The Amazon Fire Phone has officially launched in the US; available on AT&T the smartphone is Amazon's first and comes with some pretty unique features including a '3D' Dynamic Display and a camera that can recognise any object.
Despite this the reviews have started pouring in and honestly? They're not great. As was first feared, Amazon has built a smartphone that seemingly ditches the design in favour of becoming the ultimate enabler for your shopping addiction.
With a 720p display and Amazon's heavily skinned version of Android the online marketplace was always going to be fighting an uphill struggle so to compensate the company loaded it with free services like Amazon Prime.
"Amazon’s consumption-first approach works on tablets, for watching and reading and shopping. But tablets are for fun. Smartphones are for work, for life. They’re not toys, they’re tools. Amazon doesn’t understand that, and the Fire Phone doesn’t reflect it. Amazon’s first smartphone is a series of interesting ideas in a package that is somehow much less than the sum of its parts."
"Amazon is asking a lot of customers who switch to the Fire Phone -- learning a new phone operating system, and giving up familiar Google products and access to huge app stores. That's a tough sell. People are fiercely loyal to their operating systems. According to a survey by 451 Research/Yankee Group, 93 percent of current iPhone owners intend to stay with Apple, and 79 percent of Android owners intend to stay with Android. I doubt that Firefly, Dynamic Perspective and easy shopping on Amazon is going to seriously test that loyalty. It's not enough to test mine."
"As I tested out the Fire Phone over the last week, Amazon’s comparison to Mr. Pine became less flattering. When Mr. Pine paints his house purple, he isn’t trying to improve how it functions. He’s merely trying to stand out from the crowd. Some of the Fire Phone’s headline features feel as if they were born of the same superficial impulse."
"The company owes its success to millions of loyal online shoppers and bookworms who use Amazon for its convenience and aggressive pricing, so why come out with a smartphone that isn't particularly convenient, and isn't particularly cheap? By no means is the Fire a horrible phone, but it's a forgettable one. You might want the eventual Fire Phone 2, perhaps, but for now, you're better off sticking with what you know."

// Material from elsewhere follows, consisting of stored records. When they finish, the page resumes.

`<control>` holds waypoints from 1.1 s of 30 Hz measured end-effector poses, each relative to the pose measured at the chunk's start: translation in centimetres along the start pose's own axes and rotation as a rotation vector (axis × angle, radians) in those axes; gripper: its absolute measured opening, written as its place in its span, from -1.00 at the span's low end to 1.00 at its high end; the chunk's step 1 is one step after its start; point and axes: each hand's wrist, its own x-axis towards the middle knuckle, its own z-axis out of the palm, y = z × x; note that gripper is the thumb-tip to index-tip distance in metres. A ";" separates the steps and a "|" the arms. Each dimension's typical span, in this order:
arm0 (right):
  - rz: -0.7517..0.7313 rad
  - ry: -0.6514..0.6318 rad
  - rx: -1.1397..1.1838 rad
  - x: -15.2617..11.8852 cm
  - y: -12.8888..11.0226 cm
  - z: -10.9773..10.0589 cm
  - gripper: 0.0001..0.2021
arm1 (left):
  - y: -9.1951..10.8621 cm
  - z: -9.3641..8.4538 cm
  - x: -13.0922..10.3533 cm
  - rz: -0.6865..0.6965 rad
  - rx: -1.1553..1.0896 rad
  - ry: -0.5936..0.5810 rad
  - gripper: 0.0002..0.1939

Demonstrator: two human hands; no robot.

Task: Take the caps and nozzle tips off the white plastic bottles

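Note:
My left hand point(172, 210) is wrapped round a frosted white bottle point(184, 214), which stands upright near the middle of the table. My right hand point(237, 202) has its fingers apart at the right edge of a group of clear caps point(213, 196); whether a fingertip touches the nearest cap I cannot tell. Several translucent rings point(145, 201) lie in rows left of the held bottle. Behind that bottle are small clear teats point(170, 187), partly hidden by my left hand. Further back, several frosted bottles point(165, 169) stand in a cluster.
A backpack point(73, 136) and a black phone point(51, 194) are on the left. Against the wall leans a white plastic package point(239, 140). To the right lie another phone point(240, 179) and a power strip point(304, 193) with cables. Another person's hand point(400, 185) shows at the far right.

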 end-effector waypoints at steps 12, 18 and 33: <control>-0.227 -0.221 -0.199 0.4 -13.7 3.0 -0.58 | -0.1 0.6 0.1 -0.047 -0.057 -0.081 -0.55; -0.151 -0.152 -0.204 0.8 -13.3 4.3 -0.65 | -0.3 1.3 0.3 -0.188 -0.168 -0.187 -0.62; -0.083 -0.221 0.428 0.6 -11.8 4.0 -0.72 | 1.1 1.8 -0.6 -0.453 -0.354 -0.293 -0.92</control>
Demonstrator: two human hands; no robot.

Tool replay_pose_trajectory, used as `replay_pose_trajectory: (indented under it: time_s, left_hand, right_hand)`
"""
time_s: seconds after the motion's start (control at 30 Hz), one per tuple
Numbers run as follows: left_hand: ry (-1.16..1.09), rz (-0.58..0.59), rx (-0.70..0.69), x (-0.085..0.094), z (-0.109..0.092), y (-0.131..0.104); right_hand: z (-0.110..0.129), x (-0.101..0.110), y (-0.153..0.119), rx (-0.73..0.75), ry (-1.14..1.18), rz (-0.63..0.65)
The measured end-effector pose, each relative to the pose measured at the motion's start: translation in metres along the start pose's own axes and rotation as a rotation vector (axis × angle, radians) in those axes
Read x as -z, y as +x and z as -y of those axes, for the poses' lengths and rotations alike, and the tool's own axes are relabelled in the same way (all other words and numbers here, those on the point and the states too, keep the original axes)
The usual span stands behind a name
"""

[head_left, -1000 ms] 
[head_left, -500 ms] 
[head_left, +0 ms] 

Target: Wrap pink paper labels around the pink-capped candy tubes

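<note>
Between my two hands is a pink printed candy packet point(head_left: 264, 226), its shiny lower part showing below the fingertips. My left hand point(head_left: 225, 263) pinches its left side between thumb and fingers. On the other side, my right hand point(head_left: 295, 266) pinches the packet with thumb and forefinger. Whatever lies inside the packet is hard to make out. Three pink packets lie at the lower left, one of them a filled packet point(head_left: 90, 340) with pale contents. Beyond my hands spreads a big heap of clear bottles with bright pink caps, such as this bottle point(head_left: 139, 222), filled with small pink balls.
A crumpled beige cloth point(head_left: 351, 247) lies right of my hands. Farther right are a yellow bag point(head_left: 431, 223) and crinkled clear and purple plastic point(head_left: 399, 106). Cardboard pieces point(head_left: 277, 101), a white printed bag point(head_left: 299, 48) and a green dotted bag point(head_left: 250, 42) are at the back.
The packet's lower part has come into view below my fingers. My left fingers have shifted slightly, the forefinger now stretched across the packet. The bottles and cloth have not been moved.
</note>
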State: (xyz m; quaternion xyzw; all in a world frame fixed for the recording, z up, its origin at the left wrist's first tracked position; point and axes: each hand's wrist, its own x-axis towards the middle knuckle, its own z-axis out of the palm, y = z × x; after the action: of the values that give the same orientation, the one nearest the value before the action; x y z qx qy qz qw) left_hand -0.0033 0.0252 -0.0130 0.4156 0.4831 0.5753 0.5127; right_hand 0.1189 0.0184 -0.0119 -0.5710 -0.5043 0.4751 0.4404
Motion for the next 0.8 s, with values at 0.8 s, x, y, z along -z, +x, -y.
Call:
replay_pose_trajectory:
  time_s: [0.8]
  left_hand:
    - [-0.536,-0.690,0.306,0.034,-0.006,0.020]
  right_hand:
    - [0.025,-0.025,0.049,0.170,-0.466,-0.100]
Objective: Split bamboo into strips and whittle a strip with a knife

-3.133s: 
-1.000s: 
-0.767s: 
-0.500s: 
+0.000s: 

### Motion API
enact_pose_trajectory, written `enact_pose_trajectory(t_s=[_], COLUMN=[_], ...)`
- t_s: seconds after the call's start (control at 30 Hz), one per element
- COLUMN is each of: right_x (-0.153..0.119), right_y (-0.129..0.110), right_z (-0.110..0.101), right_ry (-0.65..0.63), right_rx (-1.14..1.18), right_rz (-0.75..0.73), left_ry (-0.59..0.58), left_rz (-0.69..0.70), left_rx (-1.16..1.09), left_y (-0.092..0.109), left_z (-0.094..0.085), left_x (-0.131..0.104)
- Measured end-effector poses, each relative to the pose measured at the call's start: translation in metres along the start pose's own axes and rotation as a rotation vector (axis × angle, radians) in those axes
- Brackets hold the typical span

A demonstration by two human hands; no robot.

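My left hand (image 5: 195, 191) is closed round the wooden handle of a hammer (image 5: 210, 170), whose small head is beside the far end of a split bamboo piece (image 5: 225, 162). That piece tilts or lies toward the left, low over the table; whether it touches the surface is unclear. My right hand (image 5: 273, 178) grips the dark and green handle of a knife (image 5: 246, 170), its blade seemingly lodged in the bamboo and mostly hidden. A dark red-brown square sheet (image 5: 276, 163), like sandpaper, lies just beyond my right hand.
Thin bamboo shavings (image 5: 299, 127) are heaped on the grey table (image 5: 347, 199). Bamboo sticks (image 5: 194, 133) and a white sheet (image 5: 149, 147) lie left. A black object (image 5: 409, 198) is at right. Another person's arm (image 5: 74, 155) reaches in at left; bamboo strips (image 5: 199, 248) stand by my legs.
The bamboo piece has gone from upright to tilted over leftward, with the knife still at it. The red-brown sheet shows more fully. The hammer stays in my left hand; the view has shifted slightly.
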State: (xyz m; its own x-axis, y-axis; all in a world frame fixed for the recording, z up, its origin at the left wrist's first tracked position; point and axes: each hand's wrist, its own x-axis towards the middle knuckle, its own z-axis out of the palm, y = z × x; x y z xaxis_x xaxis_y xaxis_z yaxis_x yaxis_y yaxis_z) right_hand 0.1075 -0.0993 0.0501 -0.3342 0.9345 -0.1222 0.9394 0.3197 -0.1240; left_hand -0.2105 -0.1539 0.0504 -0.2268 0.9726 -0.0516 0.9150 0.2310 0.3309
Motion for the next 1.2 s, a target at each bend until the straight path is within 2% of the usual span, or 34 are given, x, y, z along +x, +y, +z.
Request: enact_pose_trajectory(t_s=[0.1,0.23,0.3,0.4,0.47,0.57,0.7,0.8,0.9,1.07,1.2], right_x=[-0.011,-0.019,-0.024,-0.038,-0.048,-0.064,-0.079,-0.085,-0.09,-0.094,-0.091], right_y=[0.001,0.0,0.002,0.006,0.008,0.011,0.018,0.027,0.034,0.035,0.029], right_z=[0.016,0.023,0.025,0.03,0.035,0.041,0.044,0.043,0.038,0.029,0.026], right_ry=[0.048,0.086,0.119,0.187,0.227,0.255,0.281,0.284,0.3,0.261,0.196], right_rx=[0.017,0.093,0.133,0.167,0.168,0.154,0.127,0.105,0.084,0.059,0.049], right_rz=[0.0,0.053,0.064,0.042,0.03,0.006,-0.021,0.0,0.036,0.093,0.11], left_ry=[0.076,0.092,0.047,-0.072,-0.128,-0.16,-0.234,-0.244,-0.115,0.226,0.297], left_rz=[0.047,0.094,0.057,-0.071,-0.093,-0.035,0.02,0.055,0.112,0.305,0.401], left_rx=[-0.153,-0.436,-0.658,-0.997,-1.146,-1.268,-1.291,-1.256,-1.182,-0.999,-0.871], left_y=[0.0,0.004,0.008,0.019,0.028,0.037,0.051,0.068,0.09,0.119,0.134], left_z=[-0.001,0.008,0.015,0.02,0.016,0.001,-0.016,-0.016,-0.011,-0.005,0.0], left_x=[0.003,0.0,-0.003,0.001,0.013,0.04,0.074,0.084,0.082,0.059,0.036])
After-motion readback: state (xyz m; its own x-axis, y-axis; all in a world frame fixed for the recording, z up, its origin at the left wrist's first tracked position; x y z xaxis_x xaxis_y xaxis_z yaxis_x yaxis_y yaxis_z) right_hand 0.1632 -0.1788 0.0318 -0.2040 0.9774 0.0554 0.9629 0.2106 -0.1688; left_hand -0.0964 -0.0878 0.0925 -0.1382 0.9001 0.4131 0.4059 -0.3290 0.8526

"If you care about getting the latest apps and services or having a big screen, you might want to consider other options. This is a phone for folks who only want to live in Amazon's world and don't need access to the latest and greatest apps and services rival devices offer. I suspect most people don't fall into that category though."
"None of the Fire Phone's flaws are totally insufferable, but there's just no reason to suffer them at all. Fire OS is workable but mediocre as a smartphone operating system, and the hardware doesn't bring anything to the table that counteracts that."